World Bank for liberalisation of oilseed sector 

Sangita Shah  
April 12: The World Bank has come out with a five-pronged approach to improve performance of oilseed industry in the country. Among the measures suggested include liberalising imports of oilseed and all edible oils while maintaining current import tariff on edible oils at 20 percent. The bank is also for liberalising exports of vegetable oils and oilseeds and removal of oilseeds complex from the scope of the Essential Commodities Act.

In a report titled-- Indian Oilseed Complex: Capturing Market Opportunities-- the bank has recommended a possible sequence of individual packages of sectoral reforms to a complex transition process much needed to allow the Indian oilseed industry to realise its full potential. The report says piecemeal approaches does not release the untapped potential. A comprehensive strategy characterised by a sequence of packages of internally consistent reforms is essential to lay the foundation for a sustained growth in the Indian oilseed economy.

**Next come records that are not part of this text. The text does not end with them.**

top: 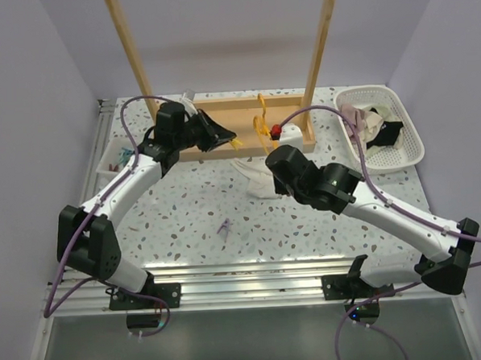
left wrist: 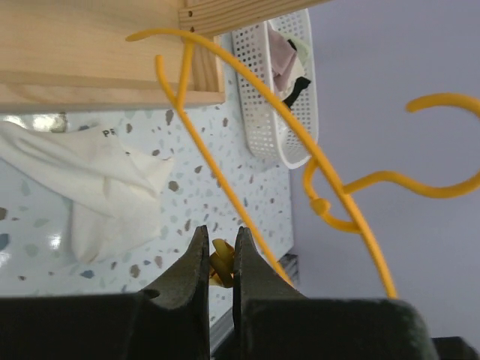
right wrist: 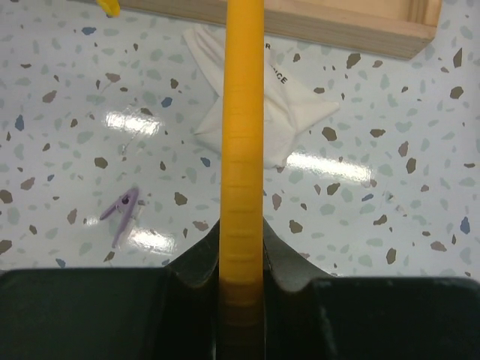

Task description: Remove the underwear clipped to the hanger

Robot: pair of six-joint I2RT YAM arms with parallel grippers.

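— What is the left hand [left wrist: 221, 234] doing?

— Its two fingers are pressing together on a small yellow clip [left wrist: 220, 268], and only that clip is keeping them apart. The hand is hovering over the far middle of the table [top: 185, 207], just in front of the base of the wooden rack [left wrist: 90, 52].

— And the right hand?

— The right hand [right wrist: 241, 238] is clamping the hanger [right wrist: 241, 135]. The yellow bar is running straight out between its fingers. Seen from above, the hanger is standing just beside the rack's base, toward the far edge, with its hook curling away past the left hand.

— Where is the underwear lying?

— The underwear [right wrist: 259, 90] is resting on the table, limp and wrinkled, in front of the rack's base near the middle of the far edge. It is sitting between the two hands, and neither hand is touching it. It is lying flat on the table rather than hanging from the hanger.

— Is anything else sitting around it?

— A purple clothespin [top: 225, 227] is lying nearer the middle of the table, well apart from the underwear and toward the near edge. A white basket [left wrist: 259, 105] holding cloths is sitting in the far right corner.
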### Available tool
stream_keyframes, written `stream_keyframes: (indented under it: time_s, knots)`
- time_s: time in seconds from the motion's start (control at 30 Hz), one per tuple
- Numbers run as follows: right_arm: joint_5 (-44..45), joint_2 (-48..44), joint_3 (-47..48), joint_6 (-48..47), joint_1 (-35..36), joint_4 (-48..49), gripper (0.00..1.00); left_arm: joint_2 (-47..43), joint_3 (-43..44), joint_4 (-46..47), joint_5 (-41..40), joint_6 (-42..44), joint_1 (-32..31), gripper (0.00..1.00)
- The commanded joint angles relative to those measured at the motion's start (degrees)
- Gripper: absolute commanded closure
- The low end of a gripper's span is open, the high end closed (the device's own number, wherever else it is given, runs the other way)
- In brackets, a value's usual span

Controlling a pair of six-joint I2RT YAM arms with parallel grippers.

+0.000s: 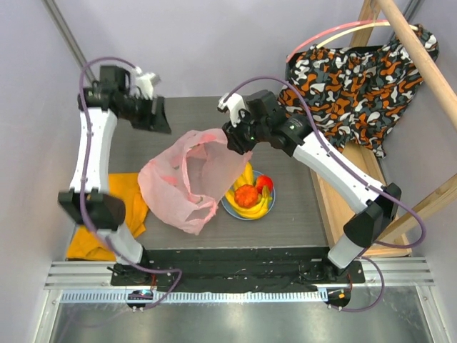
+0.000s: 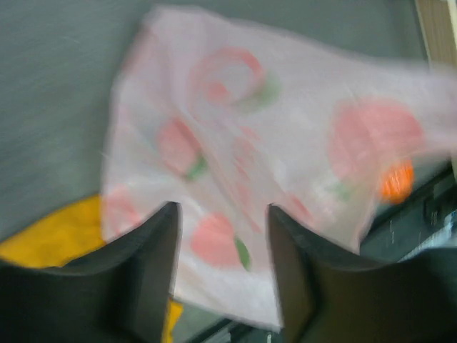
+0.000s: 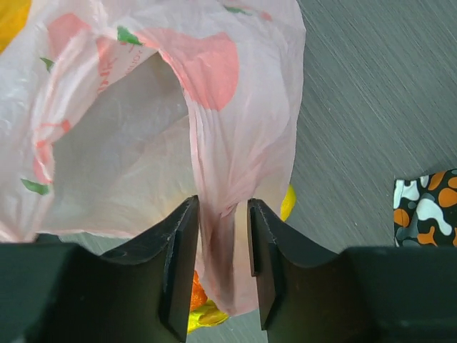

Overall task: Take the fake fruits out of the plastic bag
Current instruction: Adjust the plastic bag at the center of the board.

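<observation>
Fake fruits sit out of bag, piled on light-blue plate, centre-right of table: yellow banana bunch, orange ridged one, red one at far-right edge. Plastic bag just left of plate, pink, mouth open, far-right corner lifted and overlapping plate's left rim. Right gripper has jaws pinched on strip of bag, holding it up. Left gripper far left, clear of bag, jaws partly apart, nothing between them. Orange cloth near left. Patterned fabric far right.
</observation>
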Motion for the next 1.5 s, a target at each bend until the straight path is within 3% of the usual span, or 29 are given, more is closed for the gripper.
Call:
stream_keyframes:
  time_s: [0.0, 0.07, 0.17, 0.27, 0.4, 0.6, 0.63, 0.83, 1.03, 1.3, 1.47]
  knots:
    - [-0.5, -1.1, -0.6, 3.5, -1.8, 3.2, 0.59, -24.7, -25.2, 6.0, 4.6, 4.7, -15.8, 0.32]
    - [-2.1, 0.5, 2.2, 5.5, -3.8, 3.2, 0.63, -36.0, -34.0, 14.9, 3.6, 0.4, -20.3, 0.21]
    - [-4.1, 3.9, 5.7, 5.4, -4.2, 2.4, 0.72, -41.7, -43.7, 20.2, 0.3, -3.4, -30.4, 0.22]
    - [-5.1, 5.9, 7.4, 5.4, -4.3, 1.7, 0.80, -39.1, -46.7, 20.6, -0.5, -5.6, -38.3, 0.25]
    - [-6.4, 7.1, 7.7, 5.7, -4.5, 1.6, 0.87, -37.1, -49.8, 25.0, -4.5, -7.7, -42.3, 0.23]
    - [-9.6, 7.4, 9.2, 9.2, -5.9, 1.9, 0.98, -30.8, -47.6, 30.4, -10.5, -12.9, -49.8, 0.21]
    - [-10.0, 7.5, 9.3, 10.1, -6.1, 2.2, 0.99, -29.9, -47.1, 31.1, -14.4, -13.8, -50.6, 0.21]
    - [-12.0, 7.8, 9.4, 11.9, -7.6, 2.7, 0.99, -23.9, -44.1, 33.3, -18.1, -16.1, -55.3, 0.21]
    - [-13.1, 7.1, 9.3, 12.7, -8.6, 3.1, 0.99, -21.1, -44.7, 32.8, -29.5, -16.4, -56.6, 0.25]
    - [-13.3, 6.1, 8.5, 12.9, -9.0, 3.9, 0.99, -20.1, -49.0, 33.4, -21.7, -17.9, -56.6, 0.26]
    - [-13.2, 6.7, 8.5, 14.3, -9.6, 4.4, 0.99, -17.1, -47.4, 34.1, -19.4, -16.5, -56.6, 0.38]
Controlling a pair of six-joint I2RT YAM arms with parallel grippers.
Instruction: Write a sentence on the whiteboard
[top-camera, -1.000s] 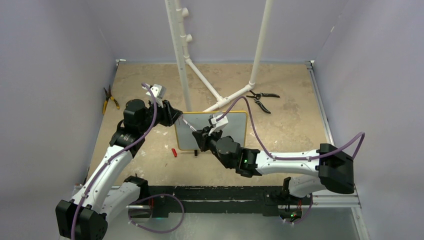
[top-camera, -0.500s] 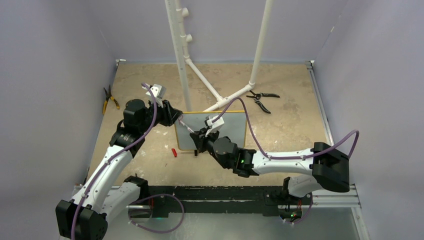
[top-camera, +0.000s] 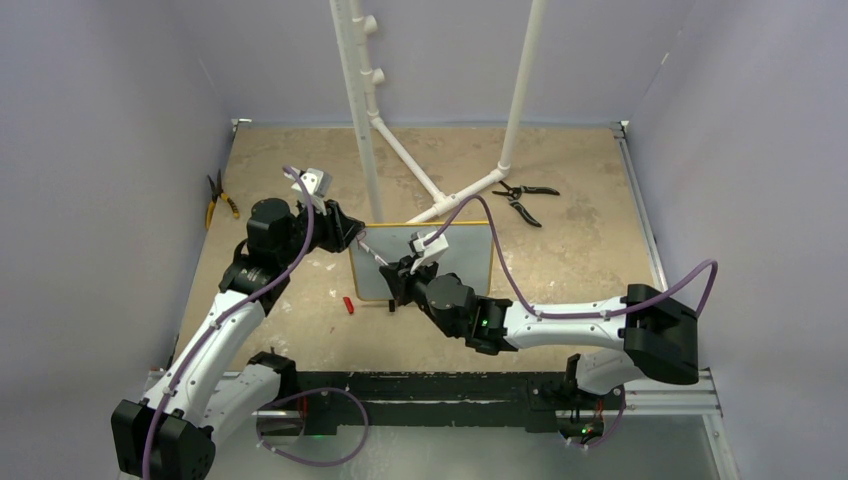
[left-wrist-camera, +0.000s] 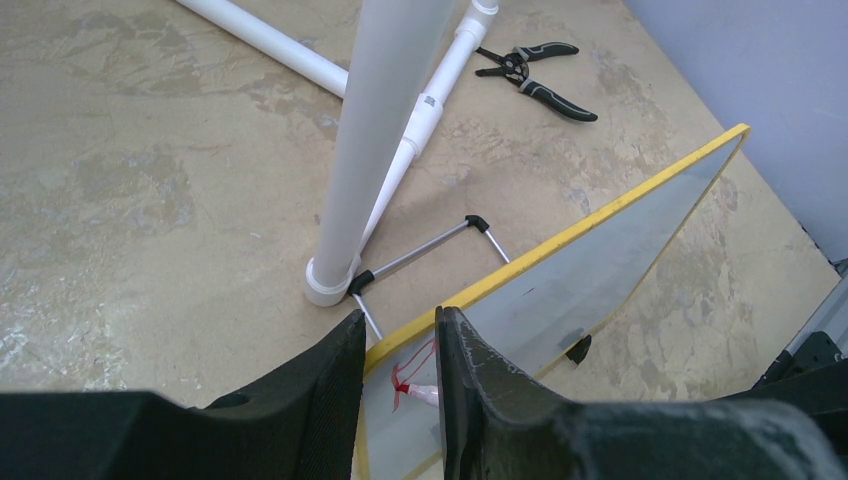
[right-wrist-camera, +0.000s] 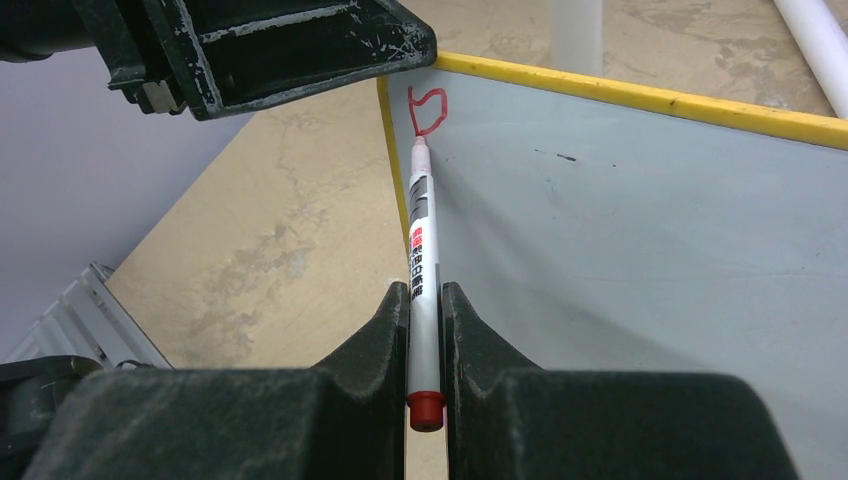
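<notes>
Mottled tan surface (top-camera: 585, 250) holds the yellow-framed whiteboard (top-camera: 466, 252), left hand (left-wrist-camera: 400, 325) pinching its corner. Right hand (right-wrist-camera: 425, 296) pinches a slim marker (right-wrist-camera: 420, 230), tip on the red sentence (right-wrist-camera: 427, 112).

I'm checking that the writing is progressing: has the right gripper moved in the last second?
Yes. Measured against the fixed white pipe stand, the right gripper, shut on the marker, has shifted slightly left, toward the left edge of the whiteboard.

From above, the right gripper (top-camera: 396, 270) is covering the whiteboard's (top-camera: 465, 258) lower left; the sentence (right-wrist-camera: 427, 110) is looking illegibly small. The left gripper (left-wrist-camera: 400, 318) is blocking most of the marker (left-wrist-camera: 425, 393).
</notes>
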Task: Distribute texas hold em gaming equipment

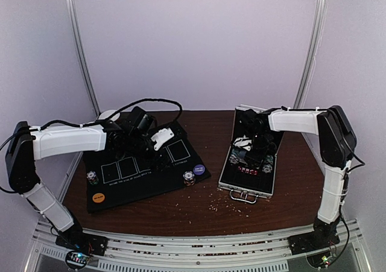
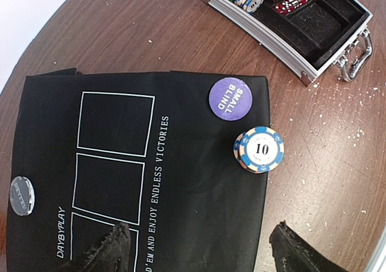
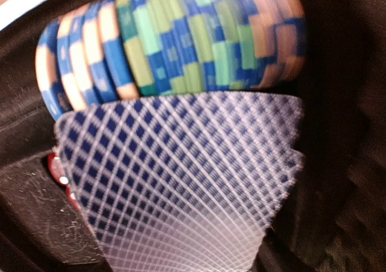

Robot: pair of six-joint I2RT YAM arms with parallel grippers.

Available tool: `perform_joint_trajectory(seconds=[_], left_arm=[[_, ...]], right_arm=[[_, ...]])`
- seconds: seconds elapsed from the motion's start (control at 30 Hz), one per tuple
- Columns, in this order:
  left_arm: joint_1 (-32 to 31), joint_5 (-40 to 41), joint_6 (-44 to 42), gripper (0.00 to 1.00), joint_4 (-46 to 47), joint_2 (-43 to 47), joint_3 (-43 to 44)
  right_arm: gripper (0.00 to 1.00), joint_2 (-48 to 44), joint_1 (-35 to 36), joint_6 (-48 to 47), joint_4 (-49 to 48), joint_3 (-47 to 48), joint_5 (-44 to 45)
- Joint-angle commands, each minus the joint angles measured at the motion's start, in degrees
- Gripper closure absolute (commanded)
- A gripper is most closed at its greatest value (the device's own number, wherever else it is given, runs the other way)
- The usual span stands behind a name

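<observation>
Left gripper is held released above the black fabric mat with white card outlines, nothing between its fingers. The round purple "SMALL BLIND" disc is set at the mat's corner. The blue-and-orange striped chip stack marked 10 is set just beside it, at the mat's edge. Right gripper is positioned inside the open silver aluminium case. There a blue lattice-backed playing card is seen right against a row of blue, green and orange chips. Whether that claw is clenched cannot be told.
</observation>
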State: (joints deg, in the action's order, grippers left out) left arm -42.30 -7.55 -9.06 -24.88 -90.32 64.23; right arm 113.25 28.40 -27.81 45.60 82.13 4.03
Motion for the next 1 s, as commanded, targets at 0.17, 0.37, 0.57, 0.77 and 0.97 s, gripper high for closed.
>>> perform_joint_trajectory(seconds=[0.17, 0.37, 0.57, 0.77, 0.97], left_arm=[[0.6, 0.0, -0.8, 0.16, 2.1, 0.1, -0.3], [0.6, -0.6, 0.0, 0.16, 2.6, 1.3, 0.0], [3.7, -4.5, 6.7, 0.19, 7.4, 4.9, -0.2], [4.7, -10.8, 18.4, 0.28, 14.8, 7.2, -1.1], [7.2, -21.0, 35.2, 0.28, 31.7, 9.1, -7.8]], right_arm=[[0.52, -1.4, -0.1, 2.5, 0.4, -2.9, -0.7], [0.53, -6.9, 1.4, 3.6, 0.2, -3.1, 4.0], [0.53, -14.6, 5.1, 2.4, -2.5, -5.1, 9.2], [0.53, -18.5, 12.1, 1.6, -2.5, -4.3, 14.6], [0.54, -19.9, 23.3, -1.0, -6.3, -2.2, 16.9]])
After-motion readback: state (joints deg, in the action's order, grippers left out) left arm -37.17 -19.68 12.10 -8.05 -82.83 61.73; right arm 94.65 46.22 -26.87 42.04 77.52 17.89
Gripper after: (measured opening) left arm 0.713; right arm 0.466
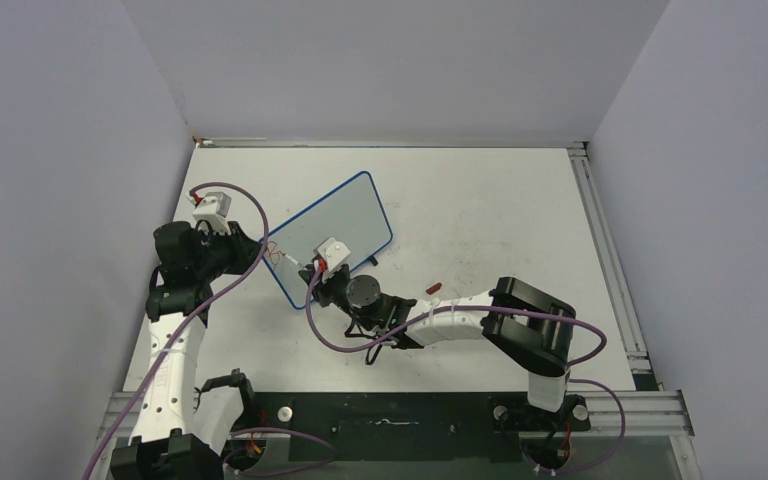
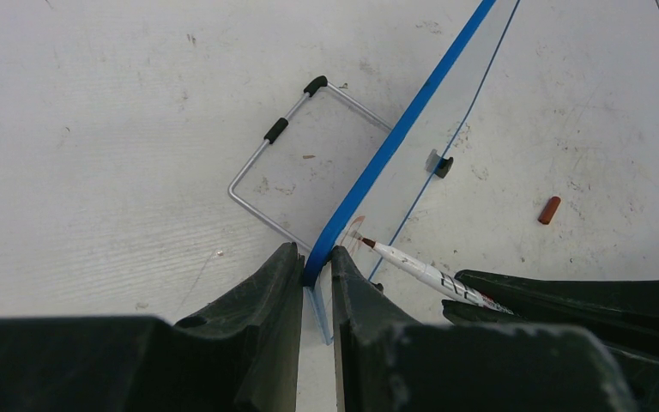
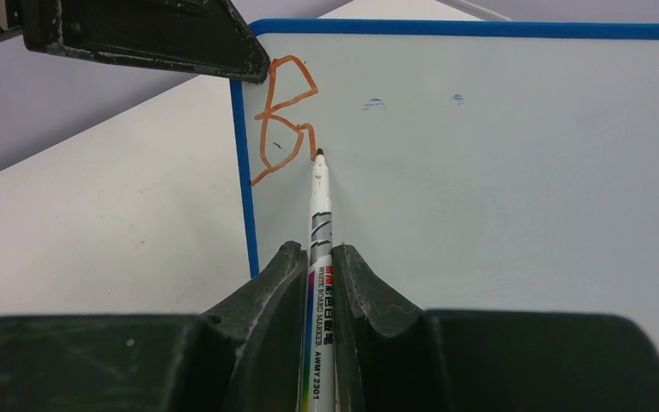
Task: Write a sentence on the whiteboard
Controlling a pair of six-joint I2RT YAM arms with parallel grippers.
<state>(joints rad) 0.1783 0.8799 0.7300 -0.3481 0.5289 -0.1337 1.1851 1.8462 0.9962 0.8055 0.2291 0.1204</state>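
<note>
On the white table [image 1: 480, 210], my left fingers [image 2: 290, 273] are pinching the blue edge of the propped whiteboard [image 1: 345, 215] to steady it, while my right fingers [image 3: 290, 266] are clamping the marker [image 3: 319, 223], tip touching the sentence [image 3: 290, 124] (barely begun) by that edge.

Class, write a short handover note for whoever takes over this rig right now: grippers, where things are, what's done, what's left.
Left gripper: shut on the whiteboard at its blue edge.
Right gripper: shut on the marker, tip at the board by the last stroke.
Cap: lying on the table.
Done: the sentence is only a "B" plus one stroke.
Left: all the rest.
</note>
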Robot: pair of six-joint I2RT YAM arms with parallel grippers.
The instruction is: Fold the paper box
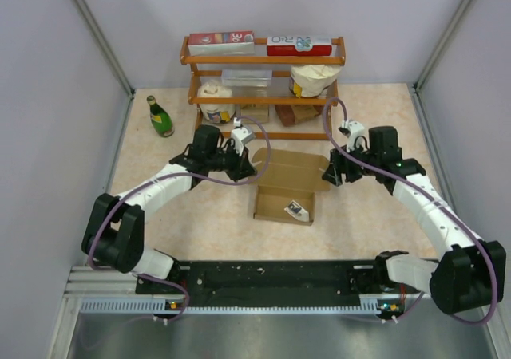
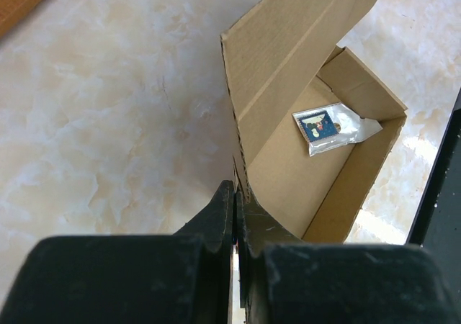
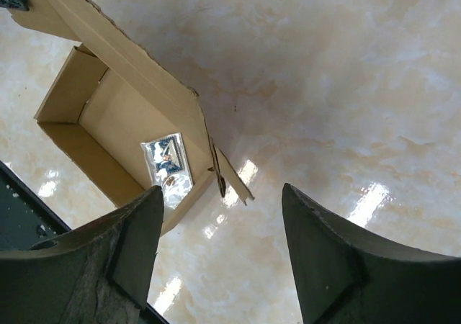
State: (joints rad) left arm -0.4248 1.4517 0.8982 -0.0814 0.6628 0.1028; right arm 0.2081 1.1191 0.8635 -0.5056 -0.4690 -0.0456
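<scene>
Marbled counter, centre: left gripper (image 2: 235,219) pinches paper box (image 2: 288,173) lid edge; right gripper (image 3: 222,201) wide, empty. Risk: thin grip slips; unpinned box w/ foil packet (image 2: 328,126) skids.

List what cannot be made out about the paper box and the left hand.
- Print on the packet in the paper box: too small from above, blurred at the left wrist, glare at the right wrist.
- End of the lid: cut by the left wrist view's top edge.
- How deep the cardboard sits in the left hand: hidden by that hand.
</scene>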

This include the creation of a truecommon domestic market and the removal of the multiple anachronistic restrictions on private- sector activities which now serve as incentives to profit from cheating.

The first set of reforms could begin with fine-tuning the external trade regime, consistent with the World Trade Organisation (WTO) rules, by; extending the export liberalisation to all oilseeds, legislating Intellectual Property Rights (IPR); extending import liberalisation to all edible oils while maintaining current and homogeneous tariffs across all edible oils. The bank report said "establishing the external trade rules and institutions, consistent with WTO rules, to deal with international price spikes; rationalising food labelling regulations, reinforcing monitoring capacity to and raising awareness of health issues by distinguishing product labelling between the traditional pungent mustard-seed oil and healthier rapeseed oil, manufactured from double zero varieties of seeds."

The first set of reforms are easiest to implement since itis only departure from current policies is the liberalisation of oilseeds exports, which will not affect the high natural barriers blocking any sudden wave of exports.

Rather it would provide a badly needed floor to the local market, protecting farmers from having to bear the brunt of any squeezes on Indian processors margins, the report contends. The second set of actions would modernise domestic trade and processing policy by removing oilseed complexes from the scope of the EC Act, removing the oilseeds complex permanently from the scope of the RBI's Selective Credit Control Policy and promoting the use of warehouse receipts.

The action also include lifting small-scale industry reservation from its application to crushing equipment especially for groundnut, rapeseed-mustardseed and safflower expelling, allowing forward and futures trading (hedge contracts) in oilseeds and its derived products. Besides promoting the establishment in co-ordination with the private sector and formulating standard qualitynorms and contracts, and improving contract arbitration procedures are proposed by the bank.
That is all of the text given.